Professor John E. Ataguba is a leading Nigerian health economist, serving as the executive director of the African Health Economics and Policy Association. He also holds the Canada Research Chair in Health Economics at the University of Manitoba. He is also a founding member of the Global Council on Inequality, AIDS and Pandemics. Previously, he was the South African Research Chair in Health and Wealth (2018–2020), a Full Professor and Director of the Health Economics Unit at the University of Cape Town, South Africa. His work focuses mainly on health financing, equity, and universal health coverage (UHC), particularly in low- and middle-income countries and in Africa.

== Research Focus ==
His research examines how health systems are funded, studying health insurance schemes, including social health insurance and tax-based financing, and how they affect access to care. A major theme in his work is equity — whether poor and vulnerable populations are protected from financial hardship when they need health services. He has published influential research on catastrophic health expenditure in particular—when health costs push people into poverty.

== Prominence ==
Ataguba is among the most prominent African health economists in the field. He has been recognized across multiple countries in the region and globally.

=== South Africa ===
He is a winner of the prestigious TW Kambule-NSTF award, known as the "Science Oscars" of South Africa. He published the first comprehensive analysis of health inequalities in South Africa, showing that the poor suffers a disproportionately in the country.

=== Nigeria ===
Ataguba is originally from Nigieria and has been a leading voice in health financing in the country. In 2025, Ataguba played a key role in a high-profile effort to create alternative ideas to allow the country's health system to shift away from reliance on direct payments by patients, which ataguba has described as unsustainable and inequitable. Ataguba was asked by the government to help convene the National Health Financing Policy Dialogue from the Health Insurance Authority.

=== Globally ===
Ataguba was appointed executive director of the African Health Economics and Policy Association, the umbrella professional association for health economists and policymakers in Africa, a role that positions him at the forefront of health economics on the continent.
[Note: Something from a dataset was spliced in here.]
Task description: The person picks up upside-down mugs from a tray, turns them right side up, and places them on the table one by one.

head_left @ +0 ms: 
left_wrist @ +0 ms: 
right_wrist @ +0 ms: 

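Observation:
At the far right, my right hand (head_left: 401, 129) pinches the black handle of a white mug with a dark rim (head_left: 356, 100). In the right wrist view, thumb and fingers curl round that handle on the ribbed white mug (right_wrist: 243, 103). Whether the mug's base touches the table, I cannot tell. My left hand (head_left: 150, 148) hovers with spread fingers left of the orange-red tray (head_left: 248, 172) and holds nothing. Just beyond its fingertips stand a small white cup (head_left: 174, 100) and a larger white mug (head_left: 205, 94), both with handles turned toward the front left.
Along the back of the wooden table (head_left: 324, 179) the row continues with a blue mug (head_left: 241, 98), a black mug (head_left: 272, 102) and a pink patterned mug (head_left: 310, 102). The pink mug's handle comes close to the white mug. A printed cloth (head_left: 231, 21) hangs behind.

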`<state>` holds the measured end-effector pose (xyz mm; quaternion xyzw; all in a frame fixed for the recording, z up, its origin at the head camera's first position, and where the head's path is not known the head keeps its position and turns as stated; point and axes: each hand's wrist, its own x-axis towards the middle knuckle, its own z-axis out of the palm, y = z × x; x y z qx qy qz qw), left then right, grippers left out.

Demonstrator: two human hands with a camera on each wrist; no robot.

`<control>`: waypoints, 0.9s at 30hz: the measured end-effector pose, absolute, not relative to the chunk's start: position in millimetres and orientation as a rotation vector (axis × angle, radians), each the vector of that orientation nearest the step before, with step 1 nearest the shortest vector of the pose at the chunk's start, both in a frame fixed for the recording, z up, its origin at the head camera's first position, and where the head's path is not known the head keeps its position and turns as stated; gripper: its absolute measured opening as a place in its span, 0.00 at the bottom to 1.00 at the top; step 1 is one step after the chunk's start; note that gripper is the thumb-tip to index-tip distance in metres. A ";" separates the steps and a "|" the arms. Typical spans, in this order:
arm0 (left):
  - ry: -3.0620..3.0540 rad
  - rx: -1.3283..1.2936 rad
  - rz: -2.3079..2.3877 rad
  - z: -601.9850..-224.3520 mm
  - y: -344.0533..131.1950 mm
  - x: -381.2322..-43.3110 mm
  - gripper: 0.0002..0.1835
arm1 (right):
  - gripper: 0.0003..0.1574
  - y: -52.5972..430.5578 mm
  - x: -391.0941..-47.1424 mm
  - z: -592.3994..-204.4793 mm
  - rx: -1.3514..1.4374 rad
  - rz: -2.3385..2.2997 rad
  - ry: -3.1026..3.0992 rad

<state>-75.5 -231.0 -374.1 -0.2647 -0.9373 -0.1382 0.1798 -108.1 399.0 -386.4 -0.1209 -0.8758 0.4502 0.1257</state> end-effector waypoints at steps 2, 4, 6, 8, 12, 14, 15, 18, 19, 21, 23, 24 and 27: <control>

In 2020, Professor Ataguba was invited to address the G20 Health Ministers in South Africa on Universal Health Coverage alongside nobel laureate Joseph Stiglitz.

He was a Mellon-Mandela fellow at Harvard University.

In 2022, Canada expanded its funding to support research in the country and announced C$151 million to fund new Canada Research Chairs across the country. Ataguba was recruited from the University of Cape Town to take one of these prestigious posts.